**Exercise brief**
Look for the word "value" in the entries and copy each line where it appears.

-- Extracted information follows --

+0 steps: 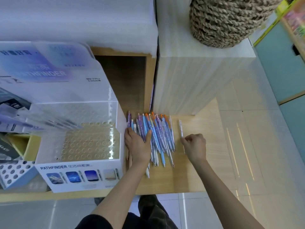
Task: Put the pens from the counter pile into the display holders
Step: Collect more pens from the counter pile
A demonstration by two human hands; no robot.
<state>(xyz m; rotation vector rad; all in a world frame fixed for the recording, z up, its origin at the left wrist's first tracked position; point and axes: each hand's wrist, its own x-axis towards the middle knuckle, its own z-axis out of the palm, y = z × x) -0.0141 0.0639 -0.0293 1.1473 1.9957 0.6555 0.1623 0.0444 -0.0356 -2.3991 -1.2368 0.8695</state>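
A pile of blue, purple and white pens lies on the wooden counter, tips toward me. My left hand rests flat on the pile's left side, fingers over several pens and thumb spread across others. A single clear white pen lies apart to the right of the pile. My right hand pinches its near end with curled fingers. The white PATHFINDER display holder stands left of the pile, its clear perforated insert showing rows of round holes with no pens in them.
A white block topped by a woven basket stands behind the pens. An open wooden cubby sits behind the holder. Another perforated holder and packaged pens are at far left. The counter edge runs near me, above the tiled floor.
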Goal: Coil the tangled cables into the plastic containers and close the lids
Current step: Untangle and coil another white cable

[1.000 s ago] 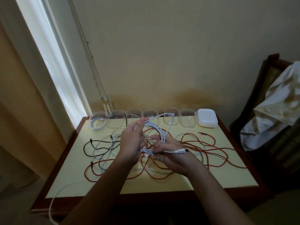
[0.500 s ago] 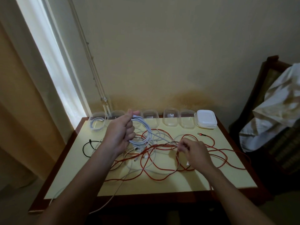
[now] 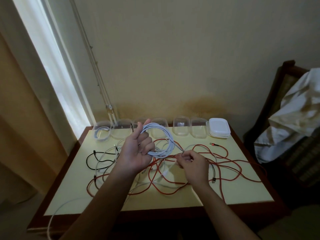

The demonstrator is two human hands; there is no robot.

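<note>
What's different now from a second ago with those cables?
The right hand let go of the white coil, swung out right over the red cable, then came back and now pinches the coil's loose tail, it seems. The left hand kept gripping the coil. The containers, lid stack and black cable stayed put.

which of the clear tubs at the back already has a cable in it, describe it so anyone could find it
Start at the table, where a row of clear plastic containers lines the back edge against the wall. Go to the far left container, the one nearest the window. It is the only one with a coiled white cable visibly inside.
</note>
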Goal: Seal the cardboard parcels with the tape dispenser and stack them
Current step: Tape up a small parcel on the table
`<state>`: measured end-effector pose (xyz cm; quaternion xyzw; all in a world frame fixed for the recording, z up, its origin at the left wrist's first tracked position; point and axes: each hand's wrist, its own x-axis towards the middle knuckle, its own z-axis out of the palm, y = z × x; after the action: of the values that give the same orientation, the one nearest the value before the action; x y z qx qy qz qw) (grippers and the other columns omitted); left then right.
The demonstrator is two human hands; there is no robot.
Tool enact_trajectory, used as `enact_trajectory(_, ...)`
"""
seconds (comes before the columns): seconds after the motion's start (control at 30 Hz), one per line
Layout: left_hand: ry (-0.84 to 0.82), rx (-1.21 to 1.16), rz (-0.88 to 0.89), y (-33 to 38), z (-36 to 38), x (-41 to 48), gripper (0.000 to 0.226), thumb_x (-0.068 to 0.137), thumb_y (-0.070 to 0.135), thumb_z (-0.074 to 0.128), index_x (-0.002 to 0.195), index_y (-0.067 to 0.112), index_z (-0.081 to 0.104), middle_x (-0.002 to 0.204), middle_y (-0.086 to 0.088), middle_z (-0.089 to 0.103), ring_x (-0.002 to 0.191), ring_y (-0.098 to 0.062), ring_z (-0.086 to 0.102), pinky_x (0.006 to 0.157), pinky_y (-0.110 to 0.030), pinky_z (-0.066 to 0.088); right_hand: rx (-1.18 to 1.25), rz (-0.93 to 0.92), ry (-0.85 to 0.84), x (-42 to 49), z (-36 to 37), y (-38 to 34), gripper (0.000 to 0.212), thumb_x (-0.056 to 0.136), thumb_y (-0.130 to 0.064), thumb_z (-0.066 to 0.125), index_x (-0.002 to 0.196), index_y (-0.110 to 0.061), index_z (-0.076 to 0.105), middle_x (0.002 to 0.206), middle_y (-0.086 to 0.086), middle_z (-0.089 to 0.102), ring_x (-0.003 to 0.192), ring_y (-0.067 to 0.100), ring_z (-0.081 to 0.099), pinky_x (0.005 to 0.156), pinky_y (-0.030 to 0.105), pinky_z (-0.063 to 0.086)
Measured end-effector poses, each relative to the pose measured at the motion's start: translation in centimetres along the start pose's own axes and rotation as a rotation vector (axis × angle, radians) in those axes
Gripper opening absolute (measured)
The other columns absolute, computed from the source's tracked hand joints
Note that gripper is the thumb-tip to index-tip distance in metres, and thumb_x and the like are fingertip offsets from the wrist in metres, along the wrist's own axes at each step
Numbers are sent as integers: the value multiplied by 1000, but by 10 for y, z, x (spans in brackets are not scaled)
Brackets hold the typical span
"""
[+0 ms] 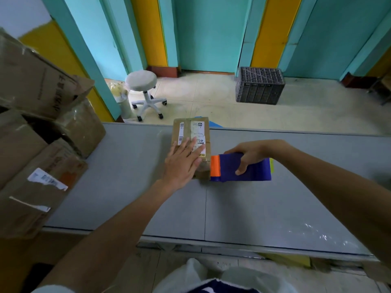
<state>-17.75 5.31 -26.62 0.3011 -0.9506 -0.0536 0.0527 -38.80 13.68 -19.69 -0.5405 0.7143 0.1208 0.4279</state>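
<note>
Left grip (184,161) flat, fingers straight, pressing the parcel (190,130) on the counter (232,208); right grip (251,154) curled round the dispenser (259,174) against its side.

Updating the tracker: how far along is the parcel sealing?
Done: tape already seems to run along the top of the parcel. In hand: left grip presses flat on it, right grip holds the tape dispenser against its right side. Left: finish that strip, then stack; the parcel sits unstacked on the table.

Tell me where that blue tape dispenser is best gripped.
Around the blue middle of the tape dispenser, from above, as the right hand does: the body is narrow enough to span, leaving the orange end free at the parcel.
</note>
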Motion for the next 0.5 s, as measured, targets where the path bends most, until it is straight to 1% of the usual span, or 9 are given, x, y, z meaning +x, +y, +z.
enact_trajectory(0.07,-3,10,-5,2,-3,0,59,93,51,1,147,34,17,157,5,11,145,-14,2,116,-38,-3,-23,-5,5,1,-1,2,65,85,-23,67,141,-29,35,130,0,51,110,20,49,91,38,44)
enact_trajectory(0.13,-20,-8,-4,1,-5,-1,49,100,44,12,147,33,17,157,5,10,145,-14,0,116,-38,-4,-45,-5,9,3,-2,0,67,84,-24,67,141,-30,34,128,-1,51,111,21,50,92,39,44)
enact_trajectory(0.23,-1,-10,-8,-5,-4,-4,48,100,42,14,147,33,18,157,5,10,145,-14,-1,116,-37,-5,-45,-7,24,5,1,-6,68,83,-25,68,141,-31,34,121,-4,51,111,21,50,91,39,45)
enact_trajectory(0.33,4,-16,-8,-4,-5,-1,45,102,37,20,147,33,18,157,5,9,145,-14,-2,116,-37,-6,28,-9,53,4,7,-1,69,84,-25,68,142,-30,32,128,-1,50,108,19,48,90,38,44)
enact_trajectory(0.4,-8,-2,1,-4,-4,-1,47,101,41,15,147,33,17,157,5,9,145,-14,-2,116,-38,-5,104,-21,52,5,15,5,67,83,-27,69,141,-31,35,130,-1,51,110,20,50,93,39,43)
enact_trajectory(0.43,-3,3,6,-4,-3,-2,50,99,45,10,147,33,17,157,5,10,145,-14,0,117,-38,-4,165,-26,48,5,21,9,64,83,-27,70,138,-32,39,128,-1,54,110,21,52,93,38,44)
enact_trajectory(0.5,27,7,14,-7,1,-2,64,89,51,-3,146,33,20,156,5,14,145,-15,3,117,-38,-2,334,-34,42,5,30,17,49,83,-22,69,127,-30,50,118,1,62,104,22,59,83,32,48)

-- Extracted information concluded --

**Reply to the exercise**
`<state>`: measured end-effector pose (xyz cm; quaternion xyzw; all in a world frame fixed for the recording, z up, its origin at the left wrist's first tracked position; point and axes: each hand's wrist, its own x-axis towards the middle knuckle, its own z-axis out of the palm, y = z × x; after the action: of the values that give the same orientation, the one nearest the value before the action; x y z qx qy qz qw) (grippers and the other columns omitted); left then right.
Numbers are sent as integers: the value multiplied by 1000, but by 10 for y, z, x (spans in brackets are not scaled)

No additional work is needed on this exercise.